A stuffed moose head is displayed with a sign reading “Keep my public lands public!” during a Wyoming public lands rally last fall at the Fort Caspar campground in Casper.

Leaders in the Cowboy State appear to be no longer interested in wresting public lands away from the federal government, with the Wyoming Senate president saying he doesn’t anticipate any major legislation aimed at securing state ownership next year.

Furthermore, Wyoming counties are largely not renewing their memberships to a Utah group that was spearheading the transfer movement.

Natrona, Weston, Big Horn and Lincoln counties had previously belonged to the American Lands Council, which has a mission of transferring Western public lands to willing states through legislation or even litigation.

Lincoln County is the only remaining Wyoming member of the organization, according to research by the Western Values Project that the Star-Tribune was able to verify.

Early in the 2017 state legislative session, Senate President Eli Bebout killed a bill that would have begun the process of amending the Wyoming Constitution to allow the state to accept federal lands. Sportsmen had doggedly rallied against the measure.

Bebout on Friday said that the Trump administration gives lawmakers hope that the federal government will manage lands with local interests in mind.

“I don’t think there will be a bill to transfer the lands and get into a lawsuit right now,” he said. “But stay tuned. Things could change.”

Rep. David Miller, a Riverton Republican who is one of the Legislature’s most enthusiastic supporters of land transfer, said he plans to take a different approach.

“I don’t have anything planned myself right now (for legislation), other than trying to educate the public more,” he said. “The whole story got distorted last time.”

Environmental groups exaggerated that the constitutional amendment bill would strip access, Miller said. State ownership of the land would improve access since Washington bureaucrats block access to many areas and roads, he said.
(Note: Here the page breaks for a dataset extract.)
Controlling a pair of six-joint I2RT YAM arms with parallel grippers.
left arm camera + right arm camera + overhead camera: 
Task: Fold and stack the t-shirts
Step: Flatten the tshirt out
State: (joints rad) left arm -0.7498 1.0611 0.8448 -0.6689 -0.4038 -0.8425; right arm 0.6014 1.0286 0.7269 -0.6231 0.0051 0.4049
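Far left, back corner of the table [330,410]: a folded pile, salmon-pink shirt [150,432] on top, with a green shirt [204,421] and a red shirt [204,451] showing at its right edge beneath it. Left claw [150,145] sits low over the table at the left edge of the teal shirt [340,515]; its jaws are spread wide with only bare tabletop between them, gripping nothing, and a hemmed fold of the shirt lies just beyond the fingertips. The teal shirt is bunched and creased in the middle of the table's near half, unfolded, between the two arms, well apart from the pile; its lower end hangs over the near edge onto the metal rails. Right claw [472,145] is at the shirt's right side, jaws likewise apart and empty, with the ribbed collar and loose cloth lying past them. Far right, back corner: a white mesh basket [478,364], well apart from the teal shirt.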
The fight over land control in the West has blown up and also recessed over the years. In the 1970s and 1980s, the sagebrush rebellion dominated headlines. And more recently, legislators became interested in land transfer in 2013.

Lawmakers begrudged the amount of time it takes to permit oil and gas, timber and other projects. They disagreed with environmental regulations, saying they killed jobs. Activities on public lands generate about $2 billion a year, but the state gets to keep only about half that, with the rest going into the U.S. Treasury.

Wyoming’s current economic woes would be fixed if the state could keep all the revenue, supporters said.

Sportsmen and conservationists, however, argued the state wouldn’t have money to manage an additional 25 million acres of Wyoming on top of the 3.5 million currently under state control. They said a large wildfire could wipe out the state’s budget for managing the land, forcing Wyoming to sell acreage to the wealthy and well-connected.

Then access for ordinary Wyomingites could be forever blocked, they said.


Bebout, a Republican from Riverton, said lawmakers have met several times recently with the state director of the Bureau of Land Management. Lawmakers have explained their concerns to her. He described her as articulate and said she appeared to understand the state’s needs.

“I think where we are is there‘s a lot of optimism because of the new president and his policies,” he said. “And it gets back to management and doing a better job of having true access for multi-use and sustainable yield. The (American) Lands Council was (targeting) this previous administration, where they really, really overreached and tried to shut down Wyoming and other states.”

The Wyoming County Commissioners Association has undertaken an effort with conservation groups to ask the federal government to reclassify some protected areas of public land that they do not believe are serving their purpose.

The trend now is to collaborate with the feds, not fight them, Commission Vice Chairman Forrest Chadwick, who is active in the County Commissioners Association.

“We’ve taken the attitude of, how do we work with the federal government where we have more input on the management of these lands?” he said. “That has been the general tenor of the Wyoming County Commissioners Association. Particularly since we have a new administration.”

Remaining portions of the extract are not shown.